Index | Next | Previous | View Threaded

cyril.sudre at edf

Mar 5, 2010, 4:24 AM

Post #1 of 2 (636 views)
Permalink

Session cookie, auth cookie...

Hi,

I'd like to make parts of Bricolage accessible withou login, but have any
previoulsy logged user recognized. Let me explain :

Actually, all pages are protected via Bric::App::AccessHandler. I'd like
to restrict this protection in a subarea, and let, for example, ANY user
to see pages under document_roo t( "/" ).

When uri is /protected, the user is redirected to login form and
authentified. When user go back to non-protected area, the login is still
valid (for the period specified in AUTH_TTL), and can be displayed in a
head banner, for example.

Something like :

<location />
PerlAuthenHandler Bric::App::AccessHandler::newmethod
(anything that recognize user)
PerlResponseHandler Bric::App::Handler
</location>

<location /protected>
PerlAuthenHandler Bric::App::AccessHandler
PerlResponseHandler Bric::App::Handler
</location>

But this would just map session id to storage, without setting any
recognized user (from BRIC_AUTH cookie).

Do I have to implement a new method in AccessHandler for that (something
like Bric::App::AccessHandler->connected)?

Why can't we just a session cookie with a expiration, instead of having a
separate auth cookie?

Thank's in advance for your response, I'm not quite used with ticket based
authentication.

Cyril

david at kineticode

Mar 5, 2010, 9:05 AM

Post #2 of 2 (568 views)
Permalink

Re: Session cookie, auth cookie... [In reply to]

On Mar 5, 2010, at 4:24 AM, Cyril SUDRE wrote:

> Hi,
>
> I'd like to make parts of Bricolage accessible withou login, but have any
> previoulsy logged user recognized. Let me explain :

Your explanation is how (or leading up to a question as to how). But let me ask you this: why?
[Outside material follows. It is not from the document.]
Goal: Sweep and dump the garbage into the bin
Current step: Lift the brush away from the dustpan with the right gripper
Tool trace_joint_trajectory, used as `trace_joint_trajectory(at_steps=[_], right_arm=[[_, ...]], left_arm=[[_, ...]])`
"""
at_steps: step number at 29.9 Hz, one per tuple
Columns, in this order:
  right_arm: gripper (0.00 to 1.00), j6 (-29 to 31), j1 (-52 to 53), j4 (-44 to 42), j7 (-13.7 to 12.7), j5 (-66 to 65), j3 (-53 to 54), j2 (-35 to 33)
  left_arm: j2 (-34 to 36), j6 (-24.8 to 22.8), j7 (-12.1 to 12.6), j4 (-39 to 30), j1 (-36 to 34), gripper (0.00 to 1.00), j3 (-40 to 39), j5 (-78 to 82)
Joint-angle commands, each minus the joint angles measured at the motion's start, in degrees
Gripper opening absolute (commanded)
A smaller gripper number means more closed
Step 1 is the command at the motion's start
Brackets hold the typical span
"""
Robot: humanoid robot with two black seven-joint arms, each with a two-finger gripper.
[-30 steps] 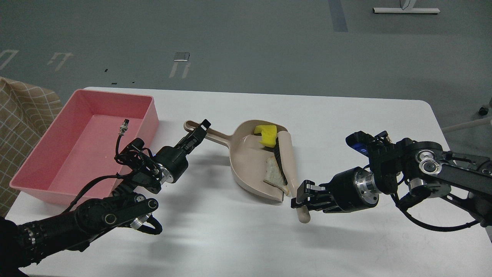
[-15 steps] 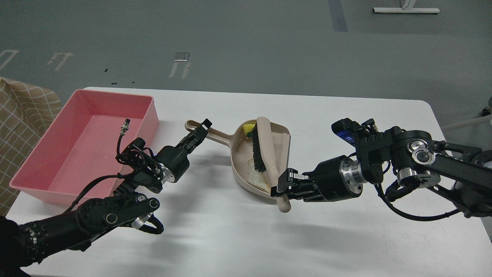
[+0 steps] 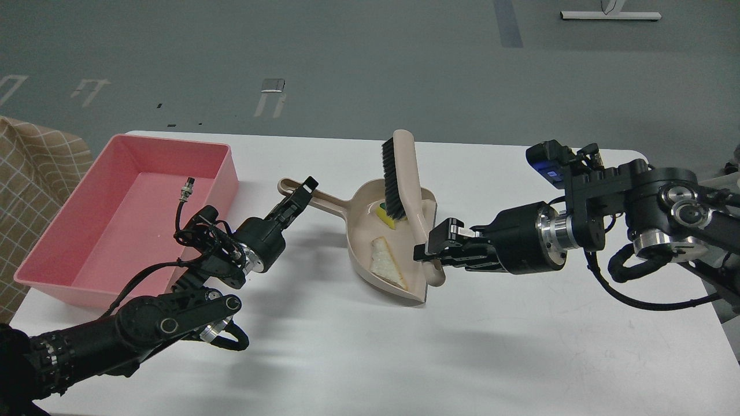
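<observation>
The beige dustpan (image 3: 361, 231) lies mid-table with its handle pointing left. My left gripper (image 3: 300, 195) is shut on that handle. The whitish bread slice (image 3: 386, 263) lies inside the pan near its open lip. The yellow chunk (image 3: 386, 216) sits deeper in the pan, partly hidden by the brush's black bristles. My right gripper (image 3: 435, 249) is shut on the handle of the beige brush (image 3: 403, 173), which is lifted and stands nearly upright over the pan. The pink bin (image 3: 69, 231) stands at the left of the table, with my left arm over its near right corner.
The white table (image 3: 520, 358) stretches to the right and front. A checked beige cloth (image 3: 29, 173) hangs just left of the bin. Grey floor lies beyond the far table edge.
My right gripper has swept the brush leftward over the pan, then lifted it upward and back. The scraps now lie well inside the pan. The left gripper and dustpan have held still.
</observation>
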Motion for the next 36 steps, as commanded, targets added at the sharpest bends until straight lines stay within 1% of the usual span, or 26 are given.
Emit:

> Do I have to implement a new method in AccessHandler for that (something
> like Bric::App::AccessHandler->connected)?

Yes, I think so. Note how we already allow anyone to access /media via this bit:

push @locs,
" <Location /media>\n" .
" SetHandler default-handler\n" .
" PerlAccessHandler Apache::OK\n" .
" PerlCleanupHandler Apache::OK$fix\n" .
" </Location>";

So you could use Apache::OK just to give someone access to /, and if you wanted to do anything else than just blindly accept any connection, you would need to write a custom accesshandler method, yes.

> Why can't we just a session cookie with a expiration, instead of having a
> separate auth cookie?

I think it's because they serve two distinct purposes. The auth cookie is validated on every request, and thus stores a hash to be validated. Also, you may not want your session data to be expired just because you logged out.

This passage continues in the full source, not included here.